Bandwidth stats info leak upon close of circuits with queued cells
We received a tor bug bounty report from jaym
about a congestion attack variant that can cause bandwidth stats watermark.
The bug uses the fact that Tor increments the read bytes counter before adding the cell to the output buffer: If the circuit gets killed before the cell gets relayed to the next hop, then the write bytes counter will never be updated, making the read bytes counter having a higher value than the write bytes counter. The attacker could exploit this assymetry to find relays using their bandwidth graph.
The attacker can kill the circuit using the OOM killer by saturating its output queue with cells until circuits_handle_oom()
gets called and kills the circuit.
We should figure out whether this attack is practical (the paper claims it is) and whether it's worthwhile fixing it. Just fixing this issue won't solve the general issue of congestion attacks, and it might even allow other kinds of attacks.

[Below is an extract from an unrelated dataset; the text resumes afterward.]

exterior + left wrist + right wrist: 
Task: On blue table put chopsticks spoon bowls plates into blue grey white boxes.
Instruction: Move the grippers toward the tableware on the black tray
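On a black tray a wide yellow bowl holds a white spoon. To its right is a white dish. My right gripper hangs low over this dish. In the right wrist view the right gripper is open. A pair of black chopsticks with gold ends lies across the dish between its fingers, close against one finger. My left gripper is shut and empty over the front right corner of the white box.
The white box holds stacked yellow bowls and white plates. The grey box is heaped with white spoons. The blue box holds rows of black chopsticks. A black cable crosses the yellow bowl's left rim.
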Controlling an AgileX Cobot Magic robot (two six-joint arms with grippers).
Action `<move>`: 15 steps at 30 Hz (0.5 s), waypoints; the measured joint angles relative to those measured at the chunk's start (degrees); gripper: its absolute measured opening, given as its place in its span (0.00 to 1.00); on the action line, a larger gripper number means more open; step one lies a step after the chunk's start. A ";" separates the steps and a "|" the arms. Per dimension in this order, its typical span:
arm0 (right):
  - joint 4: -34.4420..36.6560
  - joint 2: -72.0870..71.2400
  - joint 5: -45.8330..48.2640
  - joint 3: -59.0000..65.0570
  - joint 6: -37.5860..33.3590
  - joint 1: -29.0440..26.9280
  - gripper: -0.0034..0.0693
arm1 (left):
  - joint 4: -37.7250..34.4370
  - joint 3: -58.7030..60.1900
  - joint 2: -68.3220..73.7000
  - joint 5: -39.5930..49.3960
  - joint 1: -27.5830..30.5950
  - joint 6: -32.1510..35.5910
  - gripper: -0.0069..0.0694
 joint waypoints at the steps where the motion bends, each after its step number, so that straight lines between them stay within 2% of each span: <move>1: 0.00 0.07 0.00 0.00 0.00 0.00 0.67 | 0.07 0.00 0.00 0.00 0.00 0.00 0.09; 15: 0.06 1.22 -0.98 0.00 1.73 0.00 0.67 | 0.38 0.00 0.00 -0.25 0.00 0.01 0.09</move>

The most practical fix right now seem to be to hack circuit_handle_oom()` to actually decrement the read counters before killing a circuit. However, that's a very specific fix that might solve this very specific bug, but leave the rest of the bug class open.
Another approach would be removing the bandwidth graphs, or aggregating them over a greater period of time, or adding noise. We should consider these approaches carefully since bandwidth graphs see great use by academic papers and also by relay operators (to gauge their contribution).